→ **PROBLEM**: The expected output is the exact lines from the one containing "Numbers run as" through the end of the data, inclusive, and nothing else.

==============================

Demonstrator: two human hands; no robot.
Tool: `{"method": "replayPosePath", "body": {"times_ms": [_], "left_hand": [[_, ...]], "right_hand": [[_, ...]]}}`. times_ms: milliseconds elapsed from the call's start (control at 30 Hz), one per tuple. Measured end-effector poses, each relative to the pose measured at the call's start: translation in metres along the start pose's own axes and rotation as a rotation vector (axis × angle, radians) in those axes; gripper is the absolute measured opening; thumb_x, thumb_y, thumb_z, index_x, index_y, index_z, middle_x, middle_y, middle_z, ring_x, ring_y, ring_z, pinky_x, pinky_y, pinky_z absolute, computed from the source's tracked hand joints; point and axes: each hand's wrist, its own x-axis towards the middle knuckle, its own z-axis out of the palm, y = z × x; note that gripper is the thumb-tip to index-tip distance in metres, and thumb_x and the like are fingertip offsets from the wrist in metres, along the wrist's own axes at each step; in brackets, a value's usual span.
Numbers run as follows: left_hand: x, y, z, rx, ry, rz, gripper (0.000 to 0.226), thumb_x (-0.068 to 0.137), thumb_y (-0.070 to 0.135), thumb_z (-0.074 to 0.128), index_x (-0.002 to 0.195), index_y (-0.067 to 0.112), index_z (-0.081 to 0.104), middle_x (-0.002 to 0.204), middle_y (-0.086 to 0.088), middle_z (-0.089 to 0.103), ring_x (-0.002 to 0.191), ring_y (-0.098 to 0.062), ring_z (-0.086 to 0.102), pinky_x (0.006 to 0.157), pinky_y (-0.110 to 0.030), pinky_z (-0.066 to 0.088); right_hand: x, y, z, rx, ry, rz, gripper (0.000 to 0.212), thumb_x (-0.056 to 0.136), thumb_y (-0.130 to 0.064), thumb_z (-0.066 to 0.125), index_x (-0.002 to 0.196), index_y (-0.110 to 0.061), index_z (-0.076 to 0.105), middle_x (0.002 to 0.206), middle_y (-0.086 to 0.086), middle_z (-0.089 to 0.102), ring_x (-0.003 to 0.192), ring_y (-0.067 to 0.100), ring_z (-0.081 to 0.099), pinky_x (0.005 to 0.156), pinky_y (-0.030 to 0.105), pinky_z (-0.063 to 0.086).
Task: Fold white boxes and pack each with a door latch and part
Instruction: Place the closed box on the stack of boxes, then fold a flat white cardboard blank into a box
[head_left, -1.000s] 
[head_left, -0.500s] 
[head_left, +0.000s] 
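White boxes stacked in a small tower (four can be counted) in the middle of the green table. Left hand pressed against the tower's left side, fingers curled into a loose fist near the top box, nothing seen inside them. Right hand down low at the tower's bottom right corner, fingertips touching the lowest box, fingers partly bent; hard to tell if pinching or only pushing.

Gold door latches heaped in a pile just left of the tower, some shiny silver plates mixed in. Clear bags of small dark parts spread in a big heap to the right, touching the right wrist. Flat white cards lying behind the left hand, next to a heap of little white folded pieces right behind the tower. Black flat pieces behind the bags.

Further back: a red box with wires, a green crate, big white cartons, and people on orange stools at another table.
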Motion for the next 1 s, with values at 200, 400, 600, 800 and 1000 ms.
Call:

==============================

→ **REPLY**:
Numbers run as follows: left_hand: x, y, z, rx, ry, rz, gripper (0.000 to 0.226), thumb_x (-0.068 to 0.137), thumb_y (-0.070 to 0.135), thumb_z (-0.074 to 0.128), index_x (-0.002 to 0.195), index_y (-0.067 to 0.112), index_z (-0.081 to 0.104), middle_x (-0.002 to 0.204), middle_y (-0.086 to 0.088), middle_z (-0.089 to 0.103), ring_x (-0.002 to 0.191), ring_y (-0.098 to 0.062), ring_z (-0.086 to 0.102), pinky_x (0.006 to 0.157), pinky_y (-0.110 to 0.030), pinky_z (-0.066 to 0.088); right_hand: x, y, z, rx, ry, rz, gripper (0.000 to 0.212), thumb_x (-0.056 to 0.136), thumb_y (-0.130 to 0.064), thumb_z (-0.066 to 0.125), index_x (-0.002 to 0.196), index_y (-0.110 to 0.061), index_z (-0.076 to 0.105), middle_x (0.002 to 0.206), middle_y (-0.086 to 0.086), middle_z (-0.089 to 0.102), ring_x (-0.003 to 0.192), ring_y (-0.067 to 0.100), ring_z (-0.081 to 0.099), pinky_x (0.005 to 0.156), pinky_y (-0.030 to 0.105), pinky_z (-0.063 to 0.086).
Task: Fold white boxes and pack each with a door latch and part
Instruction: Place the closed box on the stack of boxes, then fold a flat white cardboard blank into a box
[head_left, -1.000s] 
[head_left, -0.500s] 
[head_left, +0.000s] 
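White boxes stacked in a small tower (four can be counted) in the middle of the green table. Left hand pressed against the tower's left side, fingers curled into a loose fist near the top box, nothing seen inside them. Right hand down low at the tower's bottom right corner, fingertips touching the lowest box, fingers partly bent; hard to tell if pinching or only pushing.

Gold door latches heaped in a pile just left of the tower, some shiny silver plates mixed in. Clear bags of small dark parts spread in a big heap to the right, touching the right wrist. Flat white cards lying behind the left hand, next to a heap of little white folded pieces right behind the tower. Black flat pieces behind the bags.

Further back: a red box with wires, a green crate, big white cartons, and people on orange stools at another table.
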Motion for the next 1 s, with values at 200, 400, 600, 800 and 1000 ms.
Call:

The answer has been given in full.